### YOUR TASK
Word for word, transcribe the data below from the line with "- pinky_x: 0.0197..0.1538" to the line with "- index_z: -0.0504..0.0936", keeping both of those lines.

-- -- --

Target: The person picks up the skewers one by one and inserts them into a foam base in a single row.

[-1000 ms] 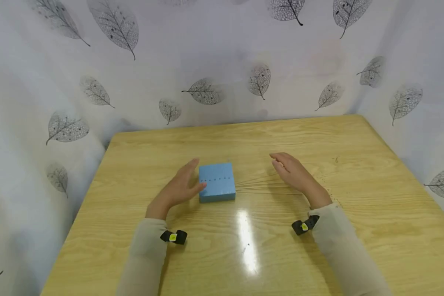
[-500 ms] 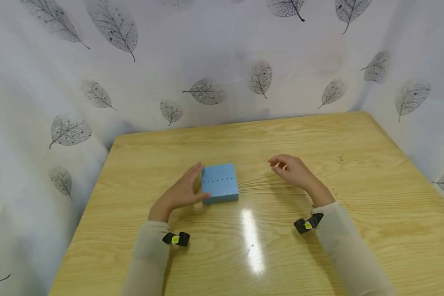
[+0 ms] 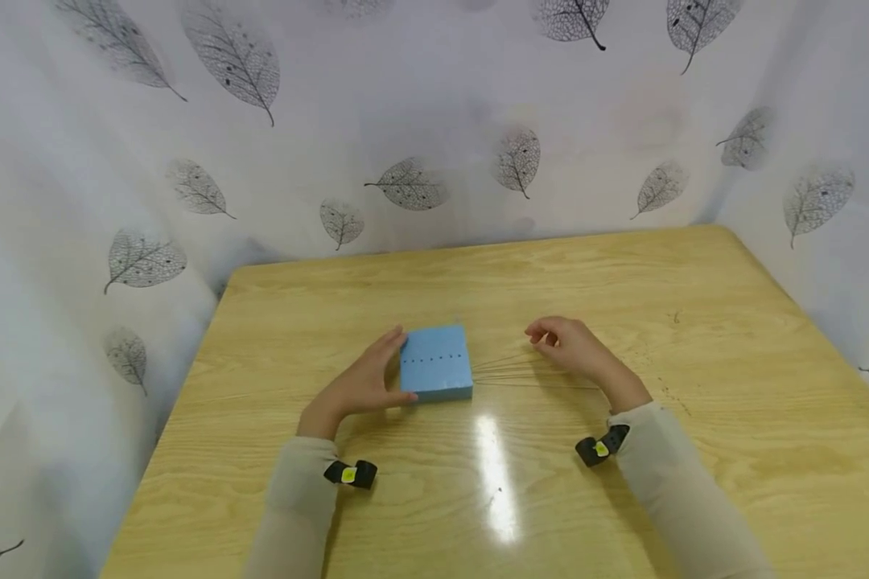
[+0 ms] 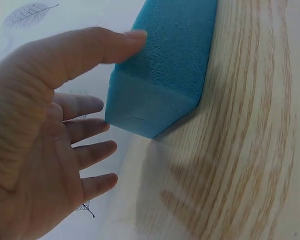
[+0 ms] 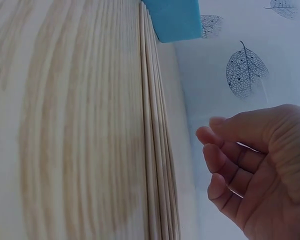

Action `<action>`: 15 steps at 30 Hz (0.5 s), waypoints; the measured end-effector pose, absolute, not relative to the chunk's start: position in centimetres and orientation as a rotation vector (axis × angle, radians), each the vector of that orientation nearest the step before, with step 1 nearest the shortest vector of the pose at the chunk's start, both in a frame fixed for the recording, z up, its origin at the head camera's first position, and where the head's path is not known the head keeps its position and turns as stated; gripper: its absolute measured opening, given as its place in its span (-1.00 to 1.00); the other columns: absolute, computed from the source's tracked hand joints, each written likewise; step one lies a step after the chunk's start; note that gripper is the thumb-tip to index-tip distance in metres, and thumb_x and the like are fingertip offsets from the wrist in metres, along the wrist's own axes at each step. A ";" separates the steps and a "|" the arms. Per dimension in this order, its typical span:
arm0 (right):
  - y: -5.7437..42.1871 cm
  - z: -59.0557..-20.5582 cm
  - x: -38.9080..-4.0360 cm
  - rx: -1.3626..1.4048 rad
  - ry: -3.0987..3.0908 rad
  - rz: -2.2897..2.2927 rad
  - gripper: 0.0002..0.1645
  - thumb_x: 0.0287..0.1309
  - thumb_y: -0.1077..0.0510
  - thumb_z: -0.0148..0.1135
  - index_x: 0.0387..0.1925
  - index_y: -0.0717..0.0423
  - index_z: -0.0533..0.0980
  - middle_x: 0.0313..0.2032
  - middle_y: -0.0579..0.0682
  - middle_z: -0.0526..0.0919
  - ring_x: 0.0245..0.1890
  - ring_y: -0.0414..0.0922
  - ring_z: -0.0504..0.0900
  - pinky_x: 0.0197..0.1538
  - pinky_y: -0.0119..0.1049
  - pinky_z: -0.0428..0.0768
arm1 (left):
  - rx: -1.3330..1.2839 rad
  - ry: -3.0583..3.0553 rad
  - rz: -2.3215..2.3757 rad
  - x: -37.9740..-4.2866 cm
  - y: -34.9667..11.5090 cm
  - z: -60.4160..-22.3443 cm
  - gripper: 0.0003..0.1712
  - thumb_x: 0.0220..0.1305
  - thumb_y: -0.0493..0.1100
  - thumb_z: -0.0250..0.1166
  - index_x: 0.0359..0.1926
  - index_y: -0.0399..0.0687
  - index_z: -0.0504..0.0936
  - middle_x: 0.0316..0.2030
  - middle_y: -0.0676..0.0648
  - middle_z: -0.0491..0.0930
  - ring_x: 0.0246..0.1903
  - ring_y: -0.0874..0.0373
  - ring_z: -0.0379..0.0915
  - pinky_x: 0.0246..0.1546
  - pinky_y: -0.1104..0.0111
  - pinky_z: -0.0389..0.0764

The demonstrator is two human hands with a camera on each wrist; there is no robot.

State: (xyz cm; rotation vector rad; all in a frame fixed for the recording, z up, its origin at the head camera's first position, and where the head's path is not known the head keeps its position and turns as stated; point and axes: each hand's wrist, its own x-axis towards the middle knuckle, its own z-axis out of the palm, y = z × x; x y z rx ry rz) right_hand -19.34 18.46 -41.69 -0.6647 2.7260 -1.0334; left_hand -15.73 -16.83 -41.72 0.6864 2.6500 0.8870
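A square blue foam block (image 3: 434, 366) lies flat on the wooden table, with a row of small dark holes across its top. My left hand (image 3: 362, 382) holds the block at its left end: the thumb rests on the front face, the index fingertip at the back left corner. In the left wrist view the thumb (image 4: 105, 47) lies on the side of the block (image 4: 165, 55). Several thin wooden sticks (image 3: 507, 375) lie to the right of the block. Above their far ends hovers my right hand (image 3: 575, 346), fingers curled and thumb against index finger; I see nothing between them.
The wooden table (image 3: 405, 523) reflects a bright streak of light near its front. Small dark specks (image 3: 673, 394) dot the surface right of the right hand. A white curtain (image 3: 434, 104) with leaf prints surrounds the back and sides.
My left hand has come up against the block, thumb now on its front face instead of over the top. My right fingers have curled in from straighter; the sticks look unmoved.
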 end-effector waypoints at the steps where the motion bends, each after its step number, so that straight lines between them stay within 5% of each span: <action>1: 18.4 -41.8 -19.4 -0.659 2.727 -1.028 -0.74 0.24 0.33 0.09 -0.06 0.34 0.53 -0.25 0.09 0.62 -0.32 -0.07 0.47 -0.27 -0.19 0.48 | 0.687 2.653 0.885 -15.7 -16.8 -41.8 0.17 0.01 0.07 0.45 0.46 -0.24 -0.04 0.47 -0.21 -0.17 0.43 -0.13 -0.23 0.37 0.00 -0.02; 15: 17.9 -42.9 -20.2 -0.679 2.776 -0.873 -0.76 0.16 0.38 0.09 -0.13 0.35 0.55 -0.26 0.15 0.62 -0.25 0.02 0.56 -0.15 -0.05 0.56 | 0.687 2.637 0.935 -15.5 -16.9 -41.9 0.14 0.02 0.02 0.46 0.44 -0.27 -0.02 0.46 -0.20 -0.15 0.43 -0.09 -0.22 0.38 0.05 -0.04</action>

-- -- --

### RESPONSE TO THE TASK
  - pinky_x: 0.0197..0.1538
  - pinky_y: -0.0119..0.1049
  - pinky_z: -0.0428..0.0768
arm1 (left):
  - rx: -1.3330..1.2839 rad
  - ry: -3.0583..3.0553 rad
  - rz: -2.3215..2.3757 rad
  - x: -37.9740..-4.2866 cm
  - y: -34.9667..11.5090 cm
  - z: -60.4160..-22.3443 cm
  - gripper: 0.0003..0.1712
  - thumb_x: 0.0220..0.1305
  - thumb_y: -0.0493..0.1100
  - thumb_z: -0.0250..0.1166
  - index_x: 0.0359..0.1926
  - index_y: -0.0399..0.0687
  - index_z: -0.0504..0.0936

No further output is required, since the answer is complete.